= Beginning of Section =

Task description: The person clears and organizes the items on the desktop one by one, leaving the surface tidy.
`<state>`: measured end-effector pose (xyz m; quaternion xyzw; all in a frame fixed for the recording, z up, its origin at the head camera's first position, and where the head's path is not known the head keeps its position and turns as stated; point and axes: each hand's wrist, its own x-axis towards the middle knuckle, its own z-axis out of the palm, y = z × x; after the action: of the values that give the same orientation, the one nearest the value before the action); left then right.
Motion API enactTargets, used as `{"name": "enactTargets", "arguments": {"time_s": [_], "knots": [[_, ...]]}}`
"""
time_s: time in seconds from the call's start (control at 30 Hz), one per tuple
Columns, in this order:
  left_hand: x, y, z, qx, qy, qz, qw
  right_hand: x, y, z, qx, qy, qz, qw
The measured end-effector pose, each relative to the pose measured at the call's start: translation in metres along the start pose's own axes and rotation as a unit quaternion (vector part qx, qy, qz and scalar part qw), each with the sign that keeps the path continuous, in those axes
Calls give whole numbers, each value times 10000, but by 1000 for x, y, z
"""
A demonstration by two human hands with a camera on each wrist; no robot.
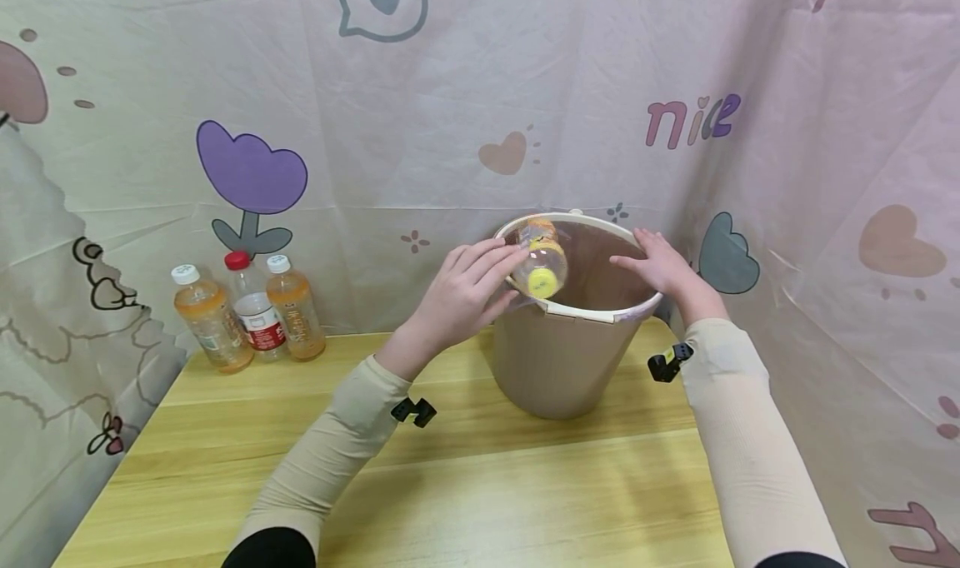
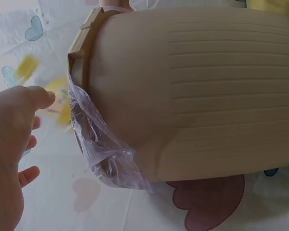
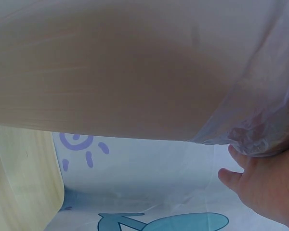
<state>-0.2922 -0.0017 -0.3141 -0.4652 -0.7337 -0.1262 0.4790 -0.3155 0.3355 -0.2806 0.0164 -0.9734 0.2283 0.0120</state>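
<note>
A beige trash bin (image 1: 558,360) with a thin clear liner (image 2: 106,154) over its rim stands on the wooden table. At the bin's mouth, a clear plastic bottle (image 1: 543,261) with a yellow cap and an orange label tips cap-first toward me. My left hand (image 1: 468,289) is beside it with fingers extended. In the left wrist view the bottle (image 2: 58,98) is blurred beyond the loose fingers and thumb. On the bin's right rim rests my right hand (image 1: 667,270), fingers spread out. The right wrist view has that hand (image 3: 265,185) at the liner's edge.
Three more bottles stand together at the table's back left: a white-capped orange one (image 1: 213,322), a red-capped one (image 1: 258,310) and another white-capped orange one (image 1: 295,310). A printed cloth (image 1: 420,135) hangs behind the table (image 1: 465,501) and along its right side.
</note>
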Motion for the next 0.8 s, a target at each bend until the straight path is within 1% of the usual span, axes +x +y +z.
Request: {"name": "enactTargets", "arguments": {"time_s": [0.1, 0.2, 0.33, 0.5, 0.8], "knots": [[-2, 1, 3, 26, -109, 217, 9997, 0, 0, 0, -39, -1, -17, 10000], [-5, 3, 4, -20, -261, 310, 9992, 0, 0, 0, 4, -1, 4, 10000], [-8, 4, 6, -107, -370, 255, 9989, 0, -1, 0, 69, -18, 38, 10000], [-12, 6, 5, -127, -376, 240, 9989, 0, 0, 0, 72, -34, 36, 10000], [-24, 5, 0, -23, -500, 119, 9987, -1, 1, 0, 74, -52, 31, 10000]]}}
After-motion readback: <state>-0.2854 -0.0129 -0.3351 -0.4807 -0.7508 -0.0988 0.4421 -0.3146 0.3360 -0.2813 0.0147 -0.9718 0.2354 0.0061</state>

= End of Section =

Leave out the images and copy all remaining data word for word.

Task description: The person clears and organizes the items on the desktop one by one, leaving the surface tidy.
`<state>`: measured end-effector pose (xyz m; quaternion xyzw; all in a frame fixed for the recording, z up, its origin at the head camera's first position, and where the head's path is not known the head keeps its position and turns as stated; point and axes: each hand's wrist, its own x-axis towards the middle knuckle, its own z-axis out of the palm, y = z × x; after the action: of the values that give the same orientation, the one nearest the value before the action); left then right.
Motion API enactTargets, used as `{"name": "enactTargets", "arguments": {"time_s": [_], "knots": [[_, ...]]}}`
"""
time_s: time in seconds from the call's start (control at 30 Hz), one per tuple
Columns, in this order:
  left_hand: x, y, z, qx, qy, qz, qw
  right_hand: x, y, z, qx, qy, qz, qw
The measured end-effector pose, each relative to the pose measured at the call's start: translation in metres along the start pose's own axes and rotation as a unit quaternion (vector part qx, qy, qz and scalar part qw), each with the sign that keeps the path continuous, in those axes
Calls give whole numbers, each value times 10000, but by 1000 for x, y, z
"""
A demonstration by two human hands with a camera on each wrist; no robot.
<state>-0.2922 -0.0017 -0.3141 -0.4652 -0.7337 -0.1262 0.4790 -0.3155 0.3355 -0.2806 0.0164 -0.9734 0.2283 0.0120</state>
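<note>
A beige trash bin (image 1: 558,360) with a thin clear liner (image 2: 106,154) over its rim stands on the wooden table. At the bin's mouth, a clear plastic bottle (image 1: 543,261) with a yellow cap and an orange label tips cap-first toward me. My left hand (image 1: 468,289) is beside it with fingers extended. In the left wrist view the bottle (image 2: 58,98) is blurred beyond the loose fingers and thumb. On the bin's right rim rests my right hand (image 1: 667,270), fingers spread out. The right wrist view has that hand (image 3: 265,185) at the liner's edge.
Three more bottles stand together at the table's back left: a white-capped orange one (image 1: 213,322), a red-capped one (image 1: 258,310) and another white-capped orange one (image 1: 295,310). A printed cloth (image 1: 420,135) hangs behind the table (image 1: 465,501) and along its right side.
</note>
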Motion for the next 0.8 s, a target at each bend until the straight path is within 1% of the usual span, axes +x +y +z.
Request: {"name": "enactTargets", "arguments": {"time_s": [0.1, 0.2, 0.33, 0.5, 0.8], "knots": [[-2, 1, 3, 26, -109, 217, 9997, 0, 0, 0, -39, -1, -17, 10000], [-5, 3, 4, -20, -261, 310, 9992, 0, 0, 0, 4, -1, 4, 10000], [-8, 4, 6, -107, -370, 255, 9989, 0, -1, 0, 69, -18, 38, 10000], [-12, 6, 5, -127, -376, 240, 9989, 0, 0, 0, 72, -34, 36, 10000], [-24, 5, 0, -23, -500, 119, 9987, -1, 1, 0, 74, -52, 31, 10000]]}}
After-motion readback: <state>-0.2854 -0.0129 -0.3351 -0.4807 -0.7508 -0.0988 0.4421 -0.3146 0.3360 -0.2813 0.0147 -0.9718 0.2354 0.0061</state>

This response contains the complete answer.